Growth and lipid accumulation by L. starkeyi in SBP hydrolysates
When lignocellulosic hydrolysates are used as substrate for microbial productions, it is necessary to find a compromise between the need to start from a high sugar concentration and the necessity to minimize the toxic effect of inhibitors. With the aim to determine the proper concentration of SBP to be used, L. starkeyi was grown in SBP hydrolysates originated from 1 to 7 % of initial total solid (TS). Poor or no growth was observed at low (1 and 2 % TS) and high (7 % TS) concentration of SBP hydrolysates (Figure 1A); in the case of the lowest TS percentages, sugars quantity is probably not enough to sustain growth, whereas in the highest, lactic and acetic acid are very likely reaching an inhibitory concentration (Figure 1B). The presence of lactic and acetic acids can be mainly ascribable to the initial contamination of the SBP with acid-producing bacteria, as reported by Kühnel and colleagues [22]. 3, 4 and 5 % TS supported yeast growth without apparent impairment due to inhibitors, since the OD reached after 72 hours increases with the increase of TS percentage. This means that, in the considered TS range, the growth correlates with the amount of sugars released by enzymatic hydrolysis (Figure 1A). In 6 % TS, we observed a very long lag phase (Figure 1A), which can be ascribable to the time necessary to cells to rescue from the stress caused by organic acids present at moderately toxic concentrations.
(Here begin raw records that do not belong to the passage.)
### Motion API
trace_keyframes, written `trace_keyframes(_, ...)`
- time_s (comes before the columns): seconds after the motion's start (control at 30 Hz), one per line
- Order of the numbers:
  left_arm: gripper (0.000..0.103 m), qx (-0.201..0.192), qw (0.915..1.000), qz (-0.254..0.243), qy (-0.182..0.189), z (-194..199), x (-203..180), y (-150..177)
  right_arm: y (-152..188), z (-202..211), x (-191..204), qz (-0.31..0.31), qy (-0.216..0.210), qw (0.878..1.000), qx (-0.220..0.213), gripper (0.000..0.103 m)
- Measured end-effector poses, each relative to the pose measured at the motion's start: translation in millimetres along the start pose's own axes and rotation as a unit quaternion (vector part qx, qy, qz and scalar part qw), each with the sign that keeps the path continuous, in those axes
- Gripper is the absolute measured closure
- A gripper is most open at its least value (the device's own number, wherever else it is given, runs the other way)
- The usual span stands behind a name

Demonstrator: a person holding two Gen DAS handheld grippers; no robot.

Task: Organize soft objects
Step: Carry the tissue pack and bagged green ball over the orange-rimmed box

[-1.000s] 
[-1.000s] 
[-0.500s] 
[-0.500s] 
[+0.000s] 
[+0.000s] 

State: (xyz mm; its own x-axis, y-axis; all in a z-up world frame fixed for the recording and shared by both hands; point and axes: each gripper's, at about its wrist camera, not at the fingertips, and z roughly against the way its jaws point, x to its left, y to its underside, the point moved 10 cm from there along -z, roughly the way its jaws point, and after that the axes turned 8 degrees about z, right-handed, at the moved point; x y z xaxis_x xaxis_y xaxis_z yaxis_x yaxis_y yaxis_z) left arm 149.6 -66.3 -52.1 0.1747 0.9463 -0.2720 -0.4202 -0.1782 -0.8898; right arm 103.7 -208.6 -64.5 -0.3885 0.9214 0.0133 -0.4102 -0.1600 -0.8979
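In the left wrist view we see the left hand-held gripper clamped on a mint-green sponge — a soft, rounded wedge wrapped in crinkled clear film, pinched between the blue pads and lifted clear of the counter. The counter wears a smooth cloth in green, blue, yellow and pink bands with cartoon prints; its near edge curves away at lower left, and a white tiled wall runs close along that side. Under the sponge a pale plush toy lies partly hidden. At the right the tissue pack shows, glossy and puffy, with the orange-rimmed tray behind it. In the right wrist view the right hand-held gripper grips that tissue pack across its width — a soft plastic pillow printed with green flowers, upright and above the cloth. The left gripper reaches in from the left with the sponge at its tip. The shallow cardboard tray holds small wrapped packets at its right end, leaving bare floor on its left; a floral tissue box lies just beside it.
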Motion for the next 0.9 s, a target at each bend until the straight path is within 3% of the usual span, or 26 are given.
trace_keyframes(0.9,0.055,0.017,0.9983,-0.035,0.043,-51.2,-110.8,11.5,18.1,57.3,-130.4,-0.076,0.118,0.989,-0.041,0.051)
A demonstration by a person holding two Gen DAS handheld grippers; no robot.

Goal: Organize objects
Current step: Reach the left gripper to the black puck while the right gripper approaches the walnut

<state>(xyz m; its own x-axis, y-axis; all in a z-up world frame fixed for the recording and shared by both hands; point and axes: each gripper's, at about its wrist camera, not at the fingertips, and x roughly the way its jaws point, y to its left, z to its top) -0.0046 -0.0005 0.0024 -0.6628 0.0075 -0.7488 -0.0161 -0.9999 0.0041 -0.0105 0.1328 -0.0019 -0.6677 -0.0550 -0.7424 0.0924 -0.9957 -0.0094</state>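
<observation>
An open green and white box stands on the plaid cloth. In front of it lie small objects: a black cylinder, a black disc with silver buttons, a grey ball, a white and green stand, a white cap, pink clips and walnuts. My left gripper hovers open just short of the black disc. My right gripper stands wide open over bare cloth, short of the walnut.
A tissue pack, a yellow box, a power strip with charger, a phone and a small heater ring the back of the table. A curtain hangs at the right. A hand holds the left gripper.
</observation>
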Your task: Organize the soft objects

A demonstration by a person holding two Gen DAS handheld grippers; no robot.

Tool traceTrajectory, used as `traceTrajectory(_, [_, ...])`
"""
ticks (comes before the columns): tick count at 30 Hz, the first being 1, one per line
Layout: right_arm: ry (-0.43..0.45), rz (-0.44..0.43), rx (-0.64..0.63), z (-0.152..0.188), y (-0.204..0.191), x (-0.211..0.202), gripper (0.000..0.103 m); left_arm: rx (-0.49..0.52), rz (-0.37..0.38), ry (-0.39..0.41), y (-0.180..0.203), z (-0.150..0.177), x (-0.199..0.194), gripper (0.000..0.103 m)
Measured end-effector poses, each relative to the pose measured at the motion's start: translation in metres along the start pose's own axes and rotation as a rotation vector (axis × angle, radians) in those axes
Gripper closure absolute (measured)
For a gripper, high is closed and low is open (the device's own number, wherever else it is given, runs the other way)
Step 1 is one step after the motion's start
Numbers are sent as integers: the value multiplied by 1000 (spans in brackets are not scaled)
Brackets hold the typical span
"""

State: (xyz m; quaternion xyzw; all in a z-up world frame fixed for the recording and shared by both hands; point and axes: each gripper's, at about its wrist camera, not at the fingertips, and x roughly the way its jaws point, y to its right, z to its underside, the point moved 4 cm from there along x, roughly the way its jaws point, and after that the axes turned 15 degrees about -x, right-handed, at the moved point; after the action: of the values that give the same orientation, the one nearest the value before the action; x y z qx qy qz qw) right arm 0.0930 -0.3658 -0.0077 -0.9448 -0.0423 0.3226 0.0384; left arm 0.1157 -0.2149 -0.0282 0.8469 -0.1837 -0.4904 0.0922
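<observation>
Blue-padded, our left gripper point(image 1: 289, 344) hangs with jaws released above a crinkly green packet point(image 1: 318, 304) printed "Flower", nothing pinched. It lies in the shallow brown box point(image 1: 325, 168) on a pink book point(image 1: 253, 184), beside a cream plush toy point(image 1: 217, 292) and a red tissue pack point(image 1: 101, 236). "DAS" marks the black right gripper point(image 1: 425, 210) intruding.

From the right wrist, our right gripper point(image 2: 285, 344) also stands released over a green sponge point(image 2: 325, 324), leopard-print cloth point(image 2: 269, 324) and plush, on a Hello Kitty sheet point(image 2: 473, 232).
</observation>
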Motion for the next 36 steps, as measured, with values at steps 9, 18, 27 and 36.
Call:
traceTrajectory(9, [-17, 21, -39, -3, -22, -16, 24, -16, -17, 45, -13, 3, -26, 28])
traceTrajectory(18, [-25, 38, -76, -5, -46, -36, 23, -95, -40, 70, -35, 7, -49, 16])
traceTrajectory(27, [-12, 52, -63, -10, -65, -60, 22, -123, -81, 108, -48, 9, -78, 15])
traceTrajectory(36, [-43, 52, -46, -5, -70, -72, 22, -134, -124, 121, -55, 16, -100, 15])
Because of the heterogeneous nature of this raw substrate, the use of diverse SBP stocks can generate hydrolysates with quit different amount of sugars and inhibitors, despite the preparation protocol is standardized. To avoid possible growth delay or inhibition due to this heterogeneity, and consequent discrepancies, we selected 3 % SBP hydrolysate as suitable medium for reproducible L. starkeyi cultivation. The capability of L. starkeyi to metabolize glucose, arabinose, lactic acid and acetic acid present in SBP hydrolysates was determined by analyzing the concentration of these compounds at different time points. As previously observed [23-25], L. starkeyi is able to co-consume glucose and acetic acid, but arabinose and lactic acid were not assimilated throughout the cultivation time (Figure 1C).
Under these conditions, cells accumulated about 19.2 % of their dry weight in intracellular oils, leading to a production of 0.5 g/L of lipids after 144 hours (Table 3). These values are low if compared with the results obtained by cultivating the same strain on other residual substrates [26-28]: very likely this depends on the low C/N ratio of the media, which is not suitable to efficiently redirect the yeast metabolism towards lipid biogenesis.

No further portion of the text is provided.